But what surprised me was how much Condi Rice seemed to be challenging Justice Thomas for that dubious title; there’s real contempt there for her — of a limbic, primal nature. Marcus Mabry’s bio of Rice, Twice As Good, includes an anecdote wherein the staff of Essence magazine revolted when she was considered for the cover of its “power” issue. I knew she wasn’t popular among Negroes, but I thought it was just a passive dislike, and not a livid, I’ll-quit-my-job-if-you-big-up-that-lady kind of loathing.

Is this just (most) black people’s reflexive response to Negro Republicans at work? That’s certainly part of it. She’s also a woman — and the kind of woman that people tend to automatically be suspicious of: cerebral, inscrutable, ambitious. Case in point:

The sexist implication: Condi just needs some good dick.

Anyway, I’m digressing.

Last week, Rice made headlines when she called racism America’s “birth defect.” And Negroes were, well, perplexed.

Here’s the quote:

“Black Americans were a founding population,” she said. “Africans and Europeans came here and founded this country together — Europeans by choice and Africans in chains. That’s not a very pretty reality of our founding.”
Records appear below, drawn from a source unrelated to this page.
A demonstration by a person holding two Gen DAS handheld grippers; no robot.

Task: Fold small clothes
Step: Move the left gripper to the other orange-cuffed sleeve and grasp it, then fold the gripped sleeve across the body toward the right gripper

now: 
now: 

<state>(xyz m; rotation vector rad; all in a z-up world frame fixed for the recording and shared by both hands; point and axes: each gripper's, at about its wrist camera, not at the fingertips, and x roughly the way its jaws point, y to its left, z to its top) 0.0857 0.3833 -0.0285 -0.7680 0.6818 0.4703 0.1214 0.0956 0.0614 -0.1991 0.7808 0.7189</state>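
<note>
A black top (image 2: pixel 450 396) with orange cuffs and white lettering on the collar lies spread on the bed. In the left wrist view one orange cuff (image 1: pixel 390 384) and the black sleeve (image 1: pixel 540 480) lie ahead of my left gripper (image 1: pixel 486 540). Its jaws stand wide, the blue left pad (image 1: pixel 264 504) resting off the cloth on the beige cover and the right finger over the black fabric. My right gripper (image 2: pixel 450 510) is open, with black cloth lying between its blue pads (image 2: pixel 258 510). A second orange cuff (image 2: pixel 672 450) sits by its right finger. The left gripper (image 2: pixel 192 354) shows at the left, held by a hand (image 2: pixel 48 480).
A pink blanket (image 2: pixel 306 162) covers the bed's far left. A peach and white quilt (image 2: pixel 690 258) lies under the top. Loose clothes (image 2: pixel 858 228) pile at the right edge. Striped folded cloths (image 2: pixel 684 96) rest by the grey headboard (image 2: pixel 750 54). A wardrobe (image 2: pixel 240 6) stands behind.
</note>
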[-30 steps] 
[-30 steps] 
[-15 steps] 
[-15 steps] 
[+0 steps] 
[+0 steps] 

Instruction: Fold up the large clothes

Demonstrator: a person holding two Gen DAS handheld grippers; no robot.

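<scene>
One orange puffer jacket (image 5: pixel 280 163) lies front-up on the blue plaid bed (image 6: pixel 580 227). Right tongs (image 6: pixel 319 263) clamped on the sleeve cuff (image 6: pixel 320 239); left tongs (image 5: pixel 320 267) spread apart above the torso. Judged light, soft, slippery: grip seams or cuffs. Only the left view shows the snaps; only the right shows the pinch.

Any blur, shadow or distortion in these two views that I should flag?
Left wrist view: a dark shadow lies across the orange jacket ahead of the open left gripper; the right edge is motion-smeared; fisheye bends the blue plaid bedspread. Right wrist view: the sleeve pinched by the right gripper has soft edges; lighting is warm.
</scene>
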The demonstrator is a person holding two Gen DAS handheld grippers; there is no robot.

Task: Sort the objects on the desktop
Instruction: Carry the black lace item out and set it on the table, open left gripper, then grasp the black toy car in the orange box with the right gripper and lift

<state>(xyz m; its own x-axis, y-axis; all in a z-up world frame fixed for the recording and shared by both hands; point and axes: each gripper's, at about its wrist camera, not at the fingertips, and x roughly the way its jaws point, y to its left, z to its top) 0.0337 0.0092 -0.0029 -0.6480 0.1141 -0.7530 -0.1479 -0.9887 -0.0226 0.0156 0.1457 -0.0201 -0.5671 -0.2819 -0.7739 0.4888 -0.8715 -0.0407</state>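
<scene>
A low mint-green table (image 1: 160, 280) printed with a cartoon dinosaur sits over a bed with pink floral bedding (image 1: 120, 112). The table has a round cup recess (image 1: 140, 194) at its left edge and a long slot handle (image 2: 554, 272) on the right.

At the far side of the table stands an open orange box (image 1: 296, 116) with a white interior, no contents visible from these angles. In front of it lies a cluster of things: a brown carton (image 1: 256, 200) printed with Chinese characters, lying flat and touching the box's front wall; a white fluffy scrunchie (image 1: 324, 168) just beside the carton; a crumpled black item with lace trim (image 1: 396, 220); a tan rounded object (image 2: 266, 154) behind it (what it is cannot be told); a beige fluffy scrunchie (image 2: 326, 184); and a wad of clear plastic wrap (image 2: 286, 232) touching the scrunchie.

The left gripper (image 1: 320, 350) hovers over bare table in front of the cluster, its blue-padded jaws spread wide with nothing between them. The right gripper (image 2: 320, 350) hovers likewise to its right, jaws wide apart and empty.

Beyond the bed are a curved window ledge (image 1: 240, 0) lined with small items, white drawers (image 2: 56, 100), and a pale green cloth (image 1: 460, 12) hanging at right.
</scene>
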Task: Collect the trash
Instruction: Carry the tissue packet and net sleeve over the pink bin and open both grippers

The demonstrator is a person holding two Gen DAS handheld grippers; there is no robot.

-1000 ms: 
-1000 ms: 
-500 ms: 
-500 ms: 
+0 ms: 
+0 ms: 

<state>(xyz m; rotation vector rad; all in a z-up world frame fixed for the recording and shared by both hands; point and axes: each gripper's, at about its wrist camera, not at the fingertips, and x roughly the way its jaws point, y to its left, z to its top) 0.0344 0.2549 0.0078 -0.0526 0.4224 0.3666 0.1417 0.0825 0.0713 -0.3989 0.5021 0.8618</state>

As a result, Miss Rice told editors and reporters at The Washington Times, “descendants of slaves did not get much of a head start, and I think you continue to see some of the effects of that.”

“That particular birth defect makes it hard for us to confront it, hard for us to talk about it, and hard for us to realize that it has continuing relevance for who we are today,” she said.

Race has become an issue in this year’s presidential campaign, which prompted a much-discussed speech last week by Sen. Barack Obama, one of the two remaining contenders for the Democratic nomination.

Miss Rice declined to comment on the campaign, saying only that it was “important” that Mr. Obama “gave it for a whole host of reasons.”

But she spoke forcefully on the subject, citing personal and family experience to illustrate “a paradox and contradiction in this country,” which “we still haven’t resolved.”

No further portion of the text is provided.